Do you remember the moment you learned logs aren’t free? I for sure do. It was just after a major milestone our team achieved — we’ve just launched a new and shiny scalable service that is about to replace a legacy extremely high throughput, and extremely inefficient service. We just reduced the fleet size from ~300 EC2 instances, to ~30 pods on a multi tenant Kubernetes cluster. Achieving better reliability, lower processing latency, and reducing cost by order of magnitude.
It was then, we unintentionally made our log provider bill skyrocket. We were logging large volumes of data in high throughput. We almost erased the whole operational cost saving.
It was then I learned how expensive those logs I use daily and seamlessly without much thought, can be.
In this post, I’ll cover the steps we took to reduce costs around logging generated by our systems, and general practices on effective logging.
Any Optimization Starts With Measuring
We can’t optimize log usage if we don’t know how much we use, what we’re logging, and why.
At the time we were using a third-party vendor for logs — a managed ELK platform if you may.
So we first started by measuring how much logs we’re indexing, and who are “the main offenders” — i.e. what are the logs being sent the most.
The two cool things that can help you here (while using Kibana, but can probably be applied anywhere) is to measure log size:
And the template tab that shows most common log patterns:
Since this was a brand new system, we never used logs generated by this system yet — so their value was quite hard to access — while the cost was obvious. This got us to think hard about the system as a whole.
Understand The Usage
What will your logs be used for?
- Will they be used only during outages to understand what goes on in production?
- Are logs used for auditing purposes to understand a request journey?

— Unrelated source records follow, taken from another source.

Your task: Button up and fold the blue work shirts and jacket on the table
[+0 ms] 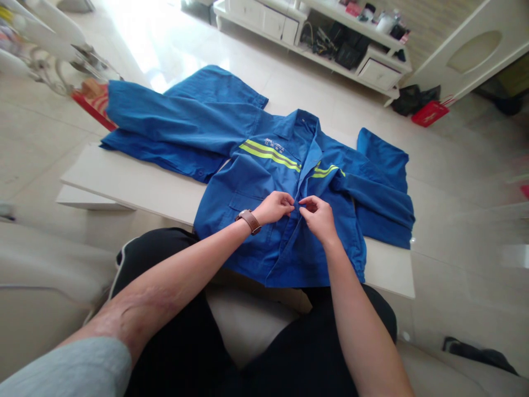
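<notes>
A blue work jacket (252,176) with yellow-green and grey stripes lies spread over a low white table, its collar pointing away from me. My left hand (279,207), with a brown-strapped watch on the wrist, pinches the jacket's front edge near the middle. Close beside it on the right, my right hand (318,215) has its thumb and forefinger pinched at the same front placket. The fingertips of both hands nearly meet. Any button or fastener between them is too small to make out. Below the stripes, the lower front hangs toward my lap.
More blue fabric (219,85) lies behind the left sleeve, and another blue piece (382,160) is at the right. The white tabletop (165,190) shows at the left. Farther back stand a white cabinet (264,22) and a red bag (430,113). My knees are under the table's near edge.
</notes>
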`<action>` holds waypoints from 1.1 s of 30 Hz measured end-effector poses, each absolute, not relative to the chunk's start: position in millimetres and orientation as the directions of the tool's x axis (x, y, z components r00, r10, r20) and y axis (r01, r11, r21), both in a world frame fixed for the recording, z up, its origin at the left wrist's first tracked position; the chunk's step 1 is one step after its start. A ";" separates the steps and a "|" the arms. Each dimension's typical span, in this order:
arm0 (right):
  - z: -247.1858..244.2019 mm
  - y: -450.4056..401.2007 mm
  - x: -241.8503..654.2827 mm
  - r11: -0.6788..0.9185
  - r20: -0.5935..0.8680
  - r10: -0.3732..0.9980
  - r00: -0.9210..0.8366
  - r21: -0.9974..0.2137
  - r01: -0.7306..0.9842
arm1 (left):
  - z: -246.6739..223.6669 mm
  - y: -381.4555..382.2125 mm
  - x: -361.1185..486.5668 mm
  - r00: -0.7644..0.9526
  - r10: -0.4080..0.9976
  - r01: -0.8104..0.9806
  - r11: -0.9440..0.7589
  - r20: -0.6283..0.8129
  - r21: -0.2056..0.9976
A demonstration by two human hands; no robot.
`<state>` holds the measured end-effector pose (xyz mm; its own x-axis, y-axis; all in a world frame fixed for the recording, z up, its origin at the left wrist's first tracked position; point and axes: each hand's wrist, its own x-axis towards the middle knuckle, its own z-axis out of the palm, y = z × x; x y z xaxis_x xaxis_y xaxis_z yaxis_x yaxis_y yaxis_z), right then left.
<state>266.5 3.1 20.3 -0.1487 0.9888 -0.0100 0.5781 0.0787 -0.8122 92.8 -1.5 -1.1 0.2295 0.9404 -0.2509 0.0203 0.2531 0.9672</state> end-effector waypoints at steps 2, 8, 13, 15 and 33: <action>19.2 3.2 267.2 0.067 -0.028 0.987 -0.156 -0.818 0.571 | -1.5 -1.2 91.7 0.239 0.940 0.057 0.237 -0.244 0.970; 14.6 4.0 266.0 0.093 -0.002 0.985 -0.170 -0.829 0.552 | -4.4 -2.5 90.5 0.228 0.944 0.154 0.207 -0.239 0.966; 16.7 3.5 263.2 0.119 0.015 0.981 -0.195 -0.837 0.534 | -4.2 -4.0 92.3 0.178 0.946 0.073 0.262 -0.271 0.962; 18.6 2.9 262.5 0.117 0.014 0.981 -0.194 -0.838 0.533 | -2.2 -4.8 93.3 0.165 0.939 0.009 0.304 -0.302 0.953; 26.4 -0.7 259.4 0.154 0.071 0.983 -0.170 -0.820 0.551 | -1.5 -4.5 96.9 0.107 0.906 -0.210 0.424 -0.410 0.881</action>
<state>259.4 -0.7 26.4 -0.1701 0.9829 0.0707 0.5510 0.1543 -0.8201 96.9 -4.5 -1.5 0.1067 0.9057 -0.4102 -0.2101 0.4238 0.8811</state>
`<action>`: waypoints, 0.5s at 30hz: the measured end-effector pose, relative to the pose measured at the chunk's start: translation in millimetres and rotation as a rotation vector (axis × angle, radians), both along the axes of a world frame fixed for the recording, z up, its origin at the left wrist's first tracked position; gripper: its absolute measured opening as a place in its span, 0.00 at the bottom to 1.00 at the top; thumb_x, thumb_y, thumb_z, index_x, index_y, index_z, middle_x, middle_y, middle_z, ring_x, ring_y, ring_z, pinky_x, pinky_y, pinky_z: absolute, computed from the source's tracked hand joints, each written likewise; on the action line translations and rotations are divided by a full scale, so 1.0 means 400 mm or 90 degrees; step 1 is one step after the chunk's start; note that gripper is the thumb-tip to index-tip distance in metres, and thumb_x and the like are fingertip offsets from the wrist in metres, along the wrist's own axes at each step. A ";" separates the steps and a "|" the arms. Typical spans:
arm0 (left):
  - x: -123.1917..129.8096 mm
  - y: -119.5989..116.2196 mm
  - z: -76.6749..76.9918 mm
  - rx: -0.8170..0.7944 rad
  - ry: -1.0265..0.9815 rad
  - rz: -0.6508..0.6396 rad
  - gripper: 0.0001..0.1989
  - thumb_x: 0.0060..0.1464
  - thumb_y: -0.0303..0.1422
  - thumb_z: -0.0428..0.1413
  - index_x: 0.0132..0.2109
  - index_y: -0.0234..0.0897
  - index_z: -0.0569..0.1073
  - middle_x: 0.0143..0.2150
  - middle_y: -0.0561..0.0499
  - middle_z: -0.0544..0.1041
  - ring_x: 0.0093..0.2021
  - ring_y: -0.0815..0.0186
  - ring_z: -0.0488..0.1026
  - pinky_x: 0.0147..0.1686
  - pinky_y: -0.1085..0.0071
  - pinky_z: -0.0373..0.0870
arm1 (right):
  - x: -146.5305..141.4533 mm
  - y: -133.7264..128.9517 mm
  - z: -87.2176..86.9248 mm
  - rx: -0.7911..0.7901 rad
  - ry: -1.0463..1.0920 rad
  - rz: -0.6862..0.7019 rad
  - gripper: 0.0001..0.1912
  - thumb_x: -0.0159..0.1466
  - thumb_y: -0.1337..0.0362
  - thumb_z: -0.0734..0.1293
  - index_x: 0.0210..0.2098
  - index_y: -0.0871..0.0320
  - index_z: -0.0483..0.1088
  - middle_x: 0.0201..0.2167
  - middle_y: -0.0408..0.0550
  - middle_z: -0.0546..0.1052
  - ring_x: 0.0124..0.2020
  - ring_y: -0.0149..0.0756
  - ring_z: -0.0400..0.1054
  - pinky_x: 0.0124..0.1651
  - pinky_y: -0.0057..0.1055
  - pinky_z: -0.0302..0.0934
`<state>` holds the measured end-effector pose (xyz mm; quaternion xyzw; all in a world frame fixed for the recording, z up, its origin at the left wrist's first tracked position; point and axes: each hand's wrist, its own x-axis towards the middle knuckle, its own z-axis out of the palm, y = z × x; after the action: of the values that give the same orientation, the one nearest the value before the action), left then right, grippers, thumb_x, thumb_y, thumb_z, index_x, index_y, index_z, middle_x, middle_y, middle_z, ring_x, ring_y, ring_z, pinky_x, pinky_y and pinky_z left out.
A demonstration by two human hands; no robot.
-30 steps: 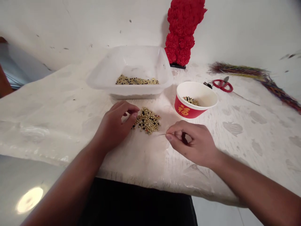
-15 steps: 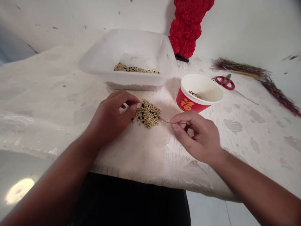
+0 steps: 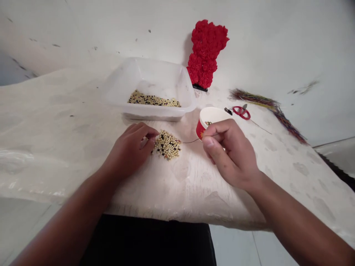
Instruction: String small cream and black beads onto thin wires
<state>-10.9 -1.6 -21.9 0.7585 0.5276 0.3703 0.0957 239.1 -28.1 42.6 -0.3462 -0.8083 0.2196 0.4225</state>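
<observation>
wire (image 3: 191,142) is pinched between thumb and forefinger of the right hand (image 3: 230,151), its tip pointed at the bead pile (image 3: 168,145) between the hands. the left hand (image 3: 131,147) is curled at the pile's edge, its grip unclear. the bowl (image 3: 199,127) is partly hidden behind the right hand.

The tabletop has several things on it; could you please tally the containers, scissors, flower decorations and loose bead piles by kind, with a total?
Containers: 2 (translucent bin, red-and-white tub)
Scissors: 1 pair
Red flower decoration: 1
Loose bead pile: 1
Total: 5
</observation>
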 end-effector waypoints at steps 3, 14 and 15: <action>-0.001 -0.001 0.001 -0.003 -0.003 0.005 0.05 0.61 0.30 0.53 0.42 0.43 0.73 0.42 0.52 0.76 0.47 0.61 0.73 0.47 0.65 0.69 | -0.008 0.012 0.010 0.037 -0.033 -0.010 0.02 0.69 0.64 0.66 0.40 0.55 0.68 0.23 0.38 0.65 0.23 0.25 0.58 0.26 0.26 0.55; -0.001 -0.004 0.001 -0.005 0.011 0.015 0.05 0.61 0.32 0.53 0.42 0.46 0.73 0.43 0.52 0.77 0.47 0.59 0.74 0.49 0.63 0.70 | 0.000 0.026 -0.090 0.113 -0.158 -0.032 0.03 0.68 0.63 0.67 0.38 0.56 0.71 0.26 0.39 0.74 0.21 0.23 0.61 0.24 0.23 0.56; 0.000 -0.004 0.002 -0.006 0.010 0.018 0.05 0.60 0.32 0.54 0.42 0.46 0.73 0.43 0.53 0.77 0.47 0.59 0.74 0.49 0.62 0.70 | 0.001 0.024 -0.090 0.121 -0.168 -0.028 0.03 0.69 0.63 0.67 0.38 0.56 0.70 0.28 0.39 0.75 0.21 0.23 0.61 0.25 0.23 0.56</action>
<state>-10.9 -3.3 -21.0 0.7533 0.5408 0.3633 0.0903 239.6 -18.5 6.6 -0.3483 -0.8662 0.0856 0.3479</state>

Will they be used to debug business use cases?
- Are those logs valuable after one hour? After a day?
- Does the system serve long lasting requests? Or are the requests temporal?
- Are logs part of any regulatory requirement?
- What’s the cost of an outage?
We asked ourselves all those questions, and those served as the basis of understanding where we should put the logging focus, and where we can save cost.
Let’s go through few examples:
Let’s say you have a system where every request is critical, each failed request will negatively affect the business of the company. Best example for such a system is an e-commerce site — each order failed to be placed is lost revenue! We’d probably want to log each step of that request’s journey to know what happened, what failed, and maybe be able to use those logs to answer questions such as “why does the order go through flow X and not flow Y”.
In such a use case logs are very valuable, and should be retained for a fairly long period — probably 7–14 days.
A good rule of thumb for your required log retention period — the general time it takes to support inquiries and requests get back to you.
In our case though — the requests were of a supporting system, no close correlation to revenue, each request is very short-lived and temporal, and the cost of outage is quite low.
Moreover — the system had a very low number of processing flows. Therefore the probability of an issue to be affecting only a specific subset of requests is very low — i.e. in case of an issue, it’ll probably be a whole or nothing kind of outage.
In addition — no request—level auditing is needed, no one will ever ask us why request X behaved the way it did.
This analysis got us to the following conclusions:
- The single request is meaningless in our system
- Other than processing failures, we couldn’t come up with any reason for us to check the logs of the system (we got its behavior and SLI covered by metrics monitoring)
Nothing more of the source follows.